The report comes after a 21-month investigation into the capacity of the justice system, including technological reforms which have been accelerated by the pandemic and plans for recovering from a criminal justice backlog of more than 58,000 cases.

Questions on repairs to courts, Lord Chief Justice Lord Burnett of Maldon told the committee they “have some buildings that are, frankly, an embarrassment that I do not think members of the public as users of our courts, the staff working in the courts or the judges also working in the courts should be expected to tolerate.”

Former HM Courts and Tribunals (HMCTS) chief executive Kevin Sadler said last month that the maintenance backlog is estimated to be around £1 billion, and he acknowledged that courtrooms sometimes have to be taken out of action.

“Too many times, we lose courtrooms at the moment due to heating failures or air-conditioning failures”, he said.

The committee heard the government has committed £105 million extra for building maintenance in 2021, and Mr Sadler said Covid had increased the pressure on court buildings due to having to run heating and ventilation constantly on safety grounds.

Justice Secretary Dominic Raab accepted failing to invest in the maintenance of the courts is “a false economy”, while Lord Burnett hit out at the lack of a long-term plan for repairing the court.

“When money has been very tight”, he said, “one looks around for the worst leak in the boat and you then plug a particular leak, but there is nothing to make the vessel seaworthy in the long term.”

The committee’s report concluded: “The maintenance backlog in the court estate is a serious problem. While there are some good court buildings, far too many are in a poor condition.

“This is having a negative effect on other elements of court capacity and, if not addressed, risks undermining the delivery of the high-quality justice system which this country expects.”

It praised the Nightingale Courts programme which delivered extra court rooms during the pandemic, and called on the government to draw up a fully-funded multi-year plan to tackle court repairs and capacity.

The MoJ and HMCTS was criticised by the committee for “missed opportunities” due to holes in data collection and an inability to assess the problems in the courts.

And the Lord Chief Justice highlighted the problem of a judge shortage and struggles to recruit enough new people to fill the void.

“Crown court sitting days were quite severely cut in the years before Covid, and the result was that the number of Crown Court judges was also reduced”, he said in his November evidence session.

“We are struggling in some parts of the country to provide the judicial resources necessary to do all the work in the Crown court that we want to do.”

Identifying London as a “particular problem”, the country’s top judge said retired judges have been brought back into service, while senior barristers have sat more as part-time judges.
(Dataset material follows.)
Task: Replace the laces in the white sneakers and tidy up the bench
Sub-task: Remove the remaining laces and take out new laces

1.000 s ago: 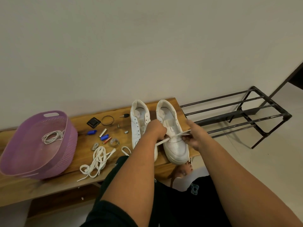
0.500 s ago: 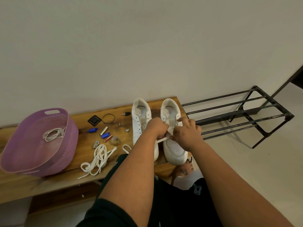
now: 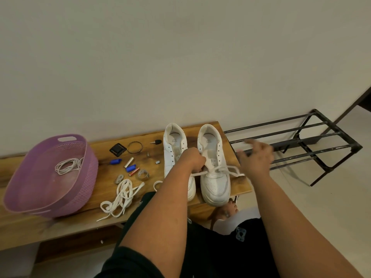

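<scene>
Two white sneakers stand side by side on the wooden bench (image 3: 84, 219), toes toward me: the left sneaker (image 3: 174, 145) and the right sneaker (image 3: 214, 183). A flat white lace (image 3: 230, 169) crosses the right sneaker's lowest eyelets. My left hand (image 3: 193, 160) is curled over the gap between the shoes and pinches the lace's left end. My right hand (image 3: 256, 159) is blurred, fingers spread, off the right sneaker's side and holding nothing. A loose pile of white laces (image 3: 122, 197) lies on the bench near me.
A purple basket (image 3: 26, 189) at the left holds a thin coiled lace (image 3: 67, 166). Small items are scattered mid-bench: a black pouch (image 3: 118, 149), a ring (image 3: 135, 147), blue pieces (image 3: 115, 161), a key (image 3: 156, 141). A black metal rack (image 3: 313, 145) stands right of the bench.
My right hand has let go at the right sneaker's eyelets and swung out to the right with fingers spread. The lace now lies looped across the shoe. My left hand stayed put.
</scene>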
However that has depleted the number of lawyers able to argue cases.

“The Government, the Judiciary and the Judicial Appointments Commission should work closely together to address the challenges in recruiting judges in those areas where there is the greatest need for increased capacity”, concluded the committee.

Commenting on the report, Justice Committee chairman Sir Bob Neill said the courts had shown an ”impressive commitment to innovation”, particularly in video technology.

But he said: “This alone will not have the necessary impact to tackle the scale of the capacity issues facing courts.

“The Government must work with the Judiciary to ensure that there is sufficient staff and court space to allow trials to take place and the lengthy backlog to reduce. The physical estate has been left to crumble for too long and must be made fit for purpose. There must be sufficient numbers of judicial and clerical staff to cope with the volume of cases.

“Understanding of the demand on courts needs to improve so that long-term planning can be based on an accurate picture of likely demand. Data should be collected of sufficient quality to allow long-term trends to be understood. There also needs to be better oversight of performance with key parts of the justice system currently without any inspection regime in place.

“The court system is creaking and there needs to be coherent, consistent planning to fix it.”

A Ministry of Justice spokesperson said: “The Committee rightly recognises that our decisive action kept justice moving during the pandemic and the Crown Court backlog is now falling.

“We have launched a recruitment drive for more judges and magistrates and spent more than £150 million over the past year on court building improvements to deliver the swift access to justice victims deserve.”